Huma (previously known as Medopad) is a British healthcare technology company based in London, UK. It produces applications that integrate health data from existing hospital databases as well as patient wearables and other mobile devices and securely transmits it for use by doctors.

Company
In April 2020, Medopad (as it was previously known) rebranded as Huma after acquiring BioBeats and Tarilian Laser Technologies, both British healthtech companies.
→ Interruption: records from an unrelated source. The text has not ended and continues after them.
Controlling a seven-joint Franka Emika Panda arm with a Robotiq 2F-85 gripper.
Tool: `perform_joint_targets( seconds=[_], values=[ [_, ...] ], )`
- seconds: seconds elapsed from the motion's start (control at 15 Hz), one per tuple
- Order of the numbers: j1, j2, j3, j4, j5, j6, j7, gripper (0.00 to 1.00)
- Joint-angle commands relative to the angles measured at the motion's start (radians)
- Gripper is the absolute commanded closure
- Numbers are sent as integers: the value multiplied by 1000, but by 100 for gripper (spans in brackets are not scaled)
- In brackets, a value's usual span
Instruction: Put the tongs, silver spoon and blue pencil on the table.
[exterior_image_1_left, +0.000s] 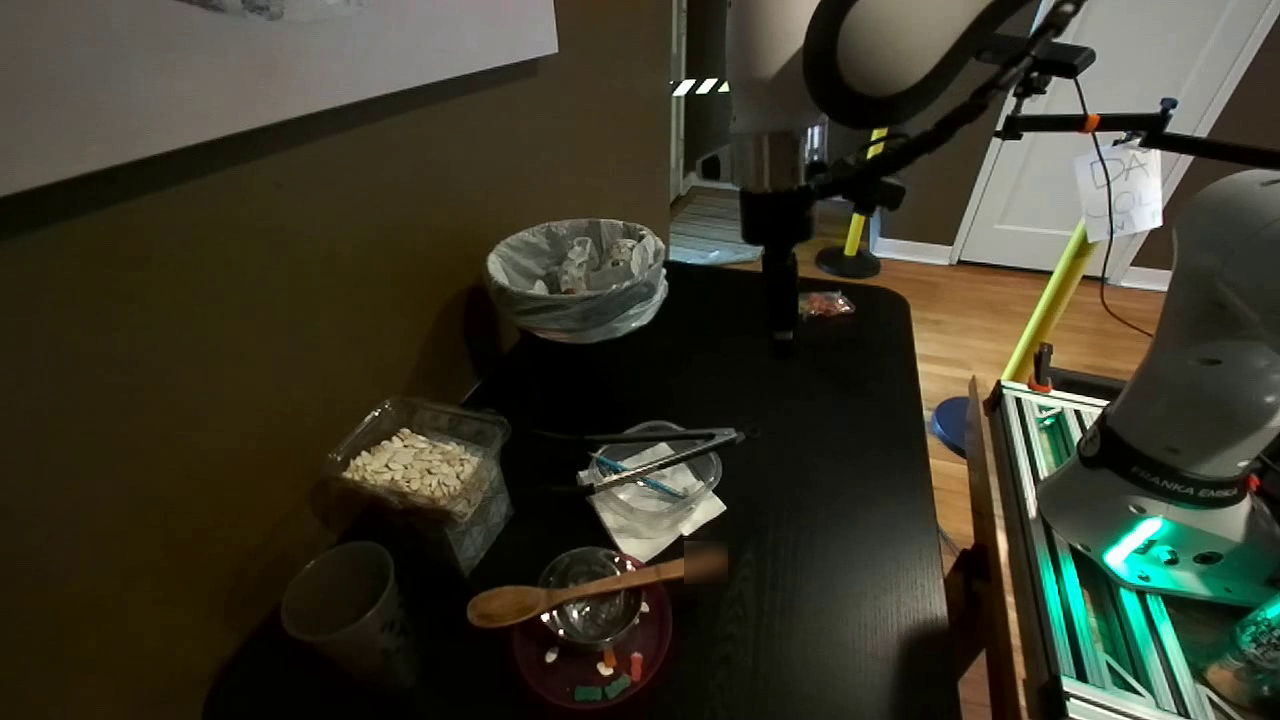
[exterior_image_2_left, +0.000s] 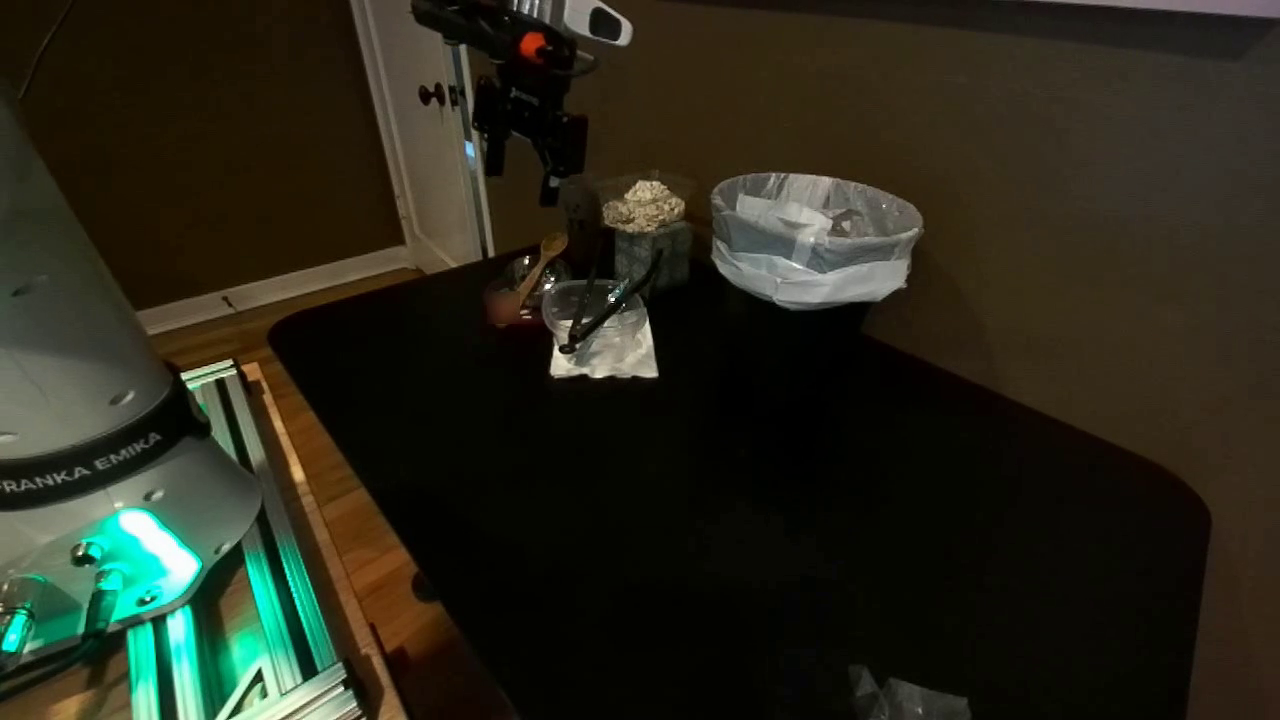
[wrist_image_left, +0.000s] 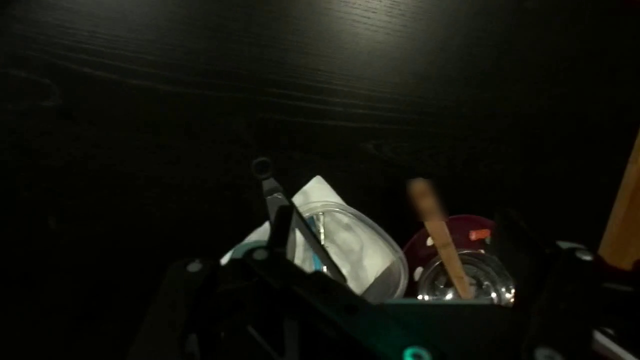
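The tongs (exterior_image_1_left: 665, 463) lie across a clear plastic container (exterior_image_1_left: 712, 470), hinge past its rim; they also show in an exterior view (exterior_image_2_left: 610, 312) and the wrist view (wrist_image_left: 319, 248). The blue pencil (exterior_image_1_left: 662, 487) lies in the container under the tongs, also in the wrist view (wrist_image_left: 317, 262). A bright strip beside it may be the silver spoon; I cannot tell. The container stands on a white napkin on the black table (exterior_image_1_left: 820, 450). My gripper (exterior_image_2_left: 522, 186) is open and empty, well above the table, touching nothing; it also shows in an exterior view (exterior_image_1_left: 783, 335).
A wooden spoon (exterior_image_1_left: 525, 606) rests across a glass bowl (exterior_image_1_left: 575, 632) on a dark red plate (exterior_image_1_left: 645, 650). A box of seeds (exterior_image_1_left: 420, 470) and a cup (exterior_image_1_left: 340, 610) stand along the wall. A lined bin (exterior_image_1_left: 585, 315) and a small packet (exterior_image_1_left: 828, 304) are farther along.
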Motion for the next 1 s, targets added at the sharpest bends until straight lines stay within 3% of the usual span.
perform_joint_targets(
  seconds=[0.0, 0.47, 0.93],
  values=[
    [18, 6, 21, -6, 14, 4, -6, 0],
    [45, 23, 36, -11, 38, 15, -34, 0],
    [76, 47, 82, -51, 43, 292, -11, 0]
  ],
)
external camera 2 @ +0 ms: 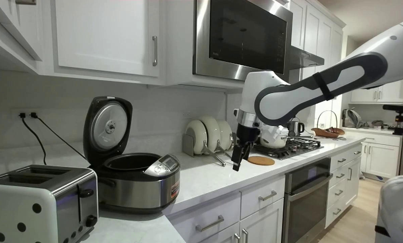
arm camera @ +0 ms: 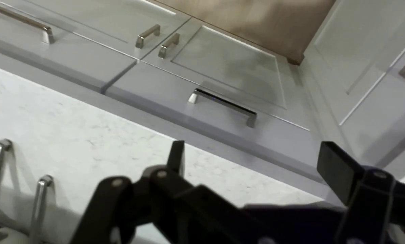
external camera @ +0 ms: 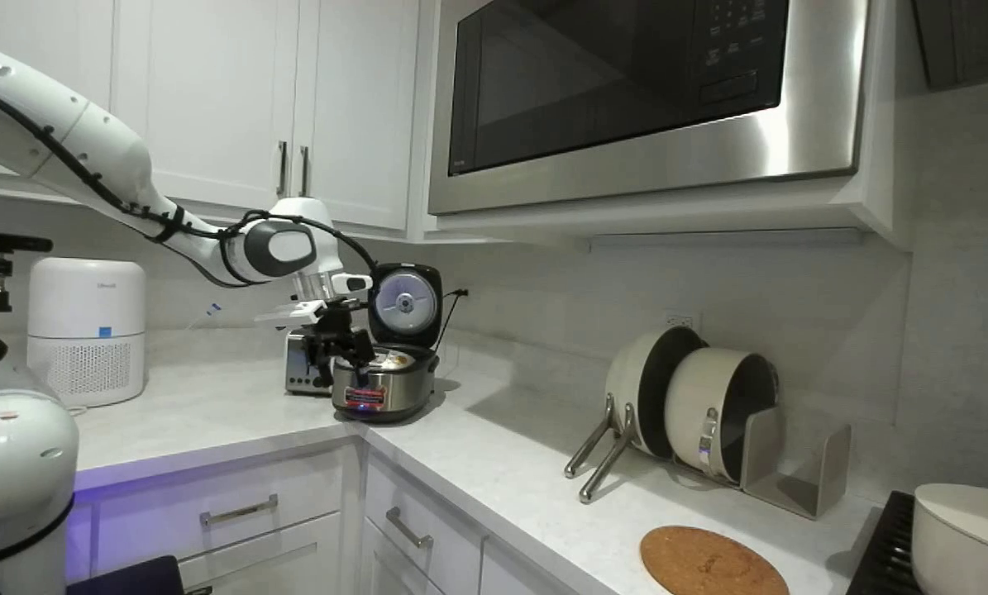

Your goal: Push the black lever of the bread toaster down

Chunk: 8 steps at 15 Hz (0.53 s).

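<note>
The bread toaster (external camera 2: 66,206) stands at the lower left of an exterior view, with a silver narrow face, dark top and white side with black dots. Its black lever (external camera 2: 86,193) sits near the top of the slot on that face, above a black knob. In an exterior view the toaster (external camera: 299,364) is partly hidden behind the gripper, and its lever cannot be made out. My gripper (external camera 2: 239,164) hangs over the counter, well apart from the toaster, with the rice cooker between them. In the wrist view the gripper (arm camera: 251,145) is open, with nothing between its fingers.
The round silver cooker (external camera 2: 137,192) stands beside the toaster with its lid raised. Pans (external camera: 713,405) stand in a rack along the wall, near a cork mat (external camera: 713,562). The microwave (external camera: 626,99) and cabinets overhang the counter. A white cylindrical appliance (external camera: 86,330) stands farther along.
</note>
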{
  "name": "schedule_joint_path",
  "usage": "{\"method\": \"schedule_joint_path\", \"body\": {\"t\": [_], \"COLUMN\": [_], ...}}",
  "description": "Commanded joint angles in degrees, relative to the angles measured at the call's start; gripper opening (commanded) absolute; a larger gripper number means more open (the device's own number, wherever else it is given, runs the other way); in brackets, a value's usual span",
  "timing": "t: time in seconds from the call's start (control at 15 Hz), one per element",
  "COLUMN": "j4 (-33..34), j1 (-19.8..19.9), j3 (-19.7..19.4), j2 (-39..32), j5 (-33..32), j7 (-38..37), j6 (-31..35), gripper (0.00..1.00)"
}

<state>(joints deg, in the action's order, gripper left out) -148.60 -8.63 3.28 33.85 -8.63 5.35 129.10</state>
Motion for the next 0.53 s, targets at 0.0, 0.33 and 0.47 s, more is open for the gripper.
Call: {"method": "schedule_joint_path", "body": {"t": [0.0,0.33,0.47], "j4": [-0.61,-0.63,-0.5], "j1": [-5.53,-11.52,-13.51], "j3": [-0.03,1.29,1.94], "j2": [-0.37,-2.73,-3.9], "j5": [6.02,12.15,13.74], "j7": [5.87,10.09,11.25], "j6": [1.79,5.17,6.7], "gripper": [1.0,1.0,1.0]}}
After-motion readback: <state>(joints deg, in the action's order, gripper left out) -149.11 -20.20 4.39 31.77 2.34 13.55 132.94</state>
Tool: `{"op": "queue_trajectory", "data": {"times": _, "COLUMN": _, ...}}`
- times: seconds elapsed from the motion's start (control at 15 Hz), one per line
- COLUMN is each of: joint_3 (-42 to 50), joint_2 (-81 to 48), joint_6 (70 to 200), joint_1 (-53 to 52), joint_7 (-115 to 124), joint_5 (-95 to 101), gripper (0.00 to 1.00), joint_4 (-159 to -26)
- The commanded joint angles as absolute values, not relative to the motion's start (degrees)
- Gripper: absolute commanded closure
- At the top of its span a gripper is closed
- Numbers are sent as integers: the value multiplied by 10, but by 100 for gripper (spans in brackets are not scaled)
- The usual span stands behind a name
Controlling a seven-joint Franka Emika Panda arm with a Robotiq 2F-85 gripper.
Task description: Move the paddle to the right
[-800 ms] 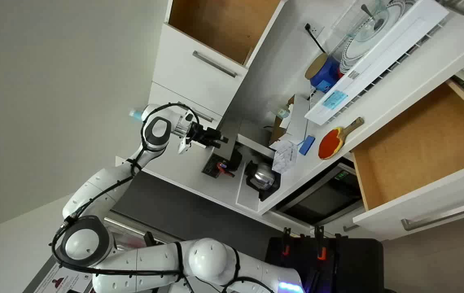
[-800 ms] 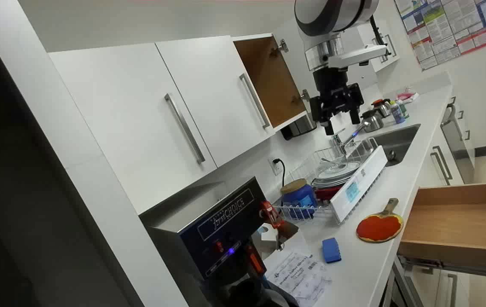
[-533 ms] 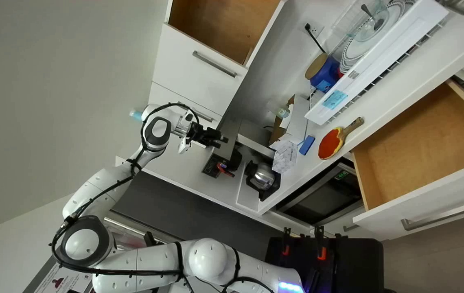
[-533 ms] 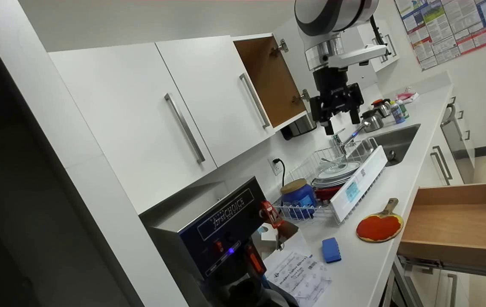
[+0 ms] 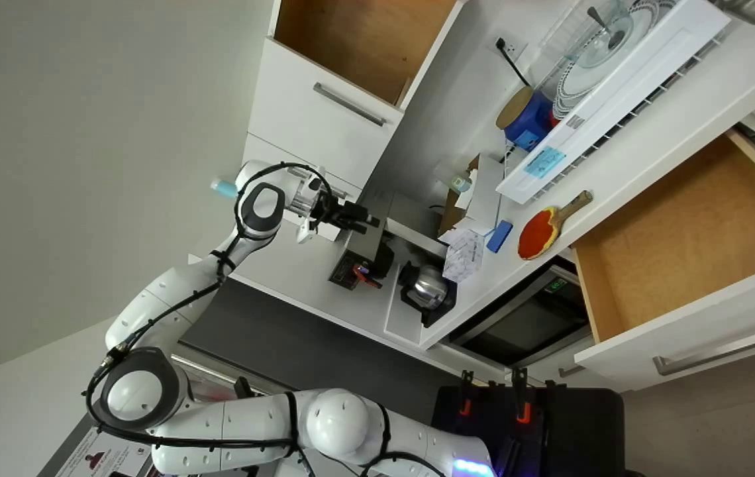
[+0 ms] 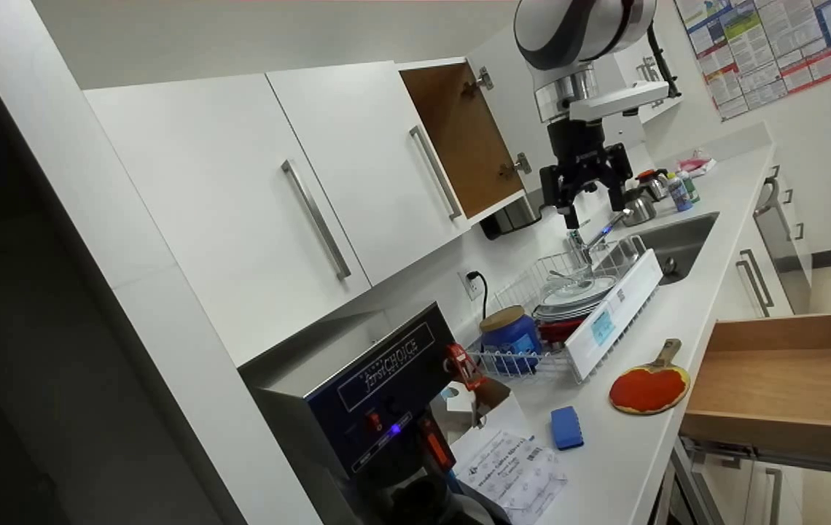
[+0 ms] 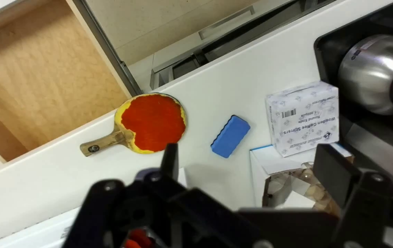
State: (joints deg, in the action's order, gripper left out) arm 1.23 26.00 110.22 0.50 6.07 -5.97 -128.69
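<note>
The paddle lies flat on the white counter near its front edge, beside the open drawer. It has a red face with a worn yellow rim and a wooden handle. It shows in both exterior views (image 5: 538, 235) (image 6: 647, 391) and at the left of the wrist view (image 7: 153, 122). My gripper (image 5: 371, 225) is open and empty, well above the counter and apart from the paddle. It hangs over the dish rack area in an exterior view (image 6: 595, 213). In the wrist view its fingers (image 7: 246, 150) are wide apart, and the paddle lies beyond the left finger.
A blue eraser (image 7: 230, 136) lies beside the paddle. A coffee stirrer box (image 7: 303, 119) and an open carton (image 7: 262, 168) stand near a steel pot (image 7: 369, 74). A dish rack with a white panel (image 6: 616, 315) stands behind the paddle. An open drawer (image 6: 787, 379) juts out in front.
My arm and open gripper have shifted slightly to the right in both exterior views. The paddle and the other things have not moved.
</note>
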Motion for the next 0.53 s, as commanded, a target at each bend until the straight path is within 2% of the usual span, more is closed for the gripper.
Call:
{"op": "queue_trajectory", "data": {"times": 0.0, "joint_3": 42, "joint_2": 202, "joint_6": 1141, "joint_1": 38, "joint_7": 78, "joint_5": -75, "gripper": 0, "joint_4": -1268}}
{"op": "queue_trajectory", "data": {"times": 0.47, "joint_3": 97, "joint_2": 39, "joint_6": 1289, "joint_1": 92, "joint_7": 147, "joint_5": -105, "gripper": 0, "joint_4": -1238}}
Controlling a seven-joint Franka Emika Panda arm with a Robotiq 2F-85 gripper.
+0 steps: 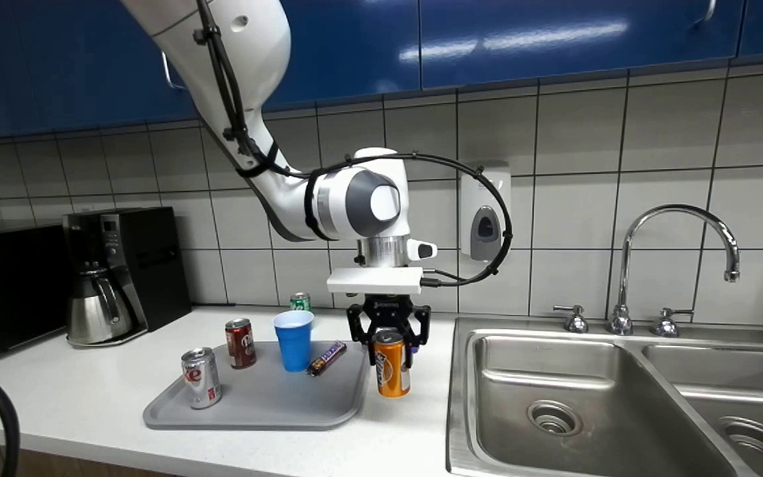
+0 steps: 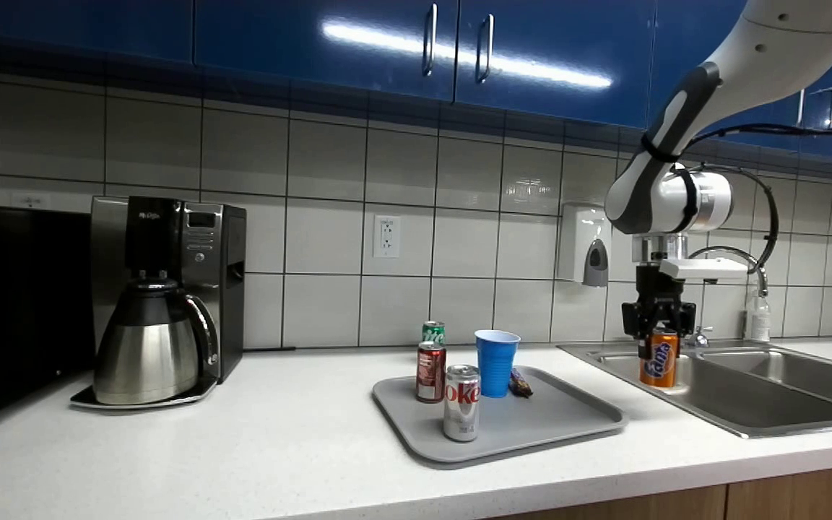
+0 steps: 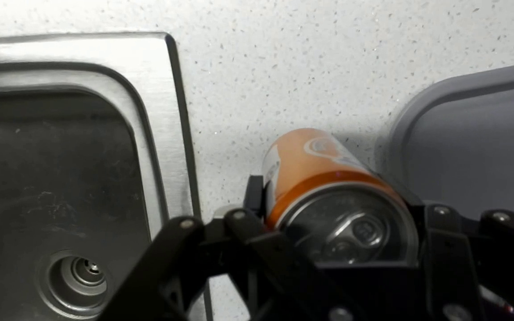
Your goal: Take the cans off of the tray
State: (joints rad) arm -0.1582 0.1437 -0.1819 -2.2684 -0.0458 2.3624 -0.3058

The company's focus shifted from remote monitoring of patients with rare and chronic diseases towards gathering biological data for use in preventative healthcare. The company also announced that it had appointed Alan Milburn as its first chairperson.

Products

Enterprise 
Medopad allows hospitals to pool their patient data into a single platform so it can be served to doctors' mobile devices in real-time. Healthcare professionals can securely access lab results, images, clinical notes, and primary care data via iPads and other mobile devices. In November 2013, Medopad became the first enterprise-class mobile health information system to receive CE approval.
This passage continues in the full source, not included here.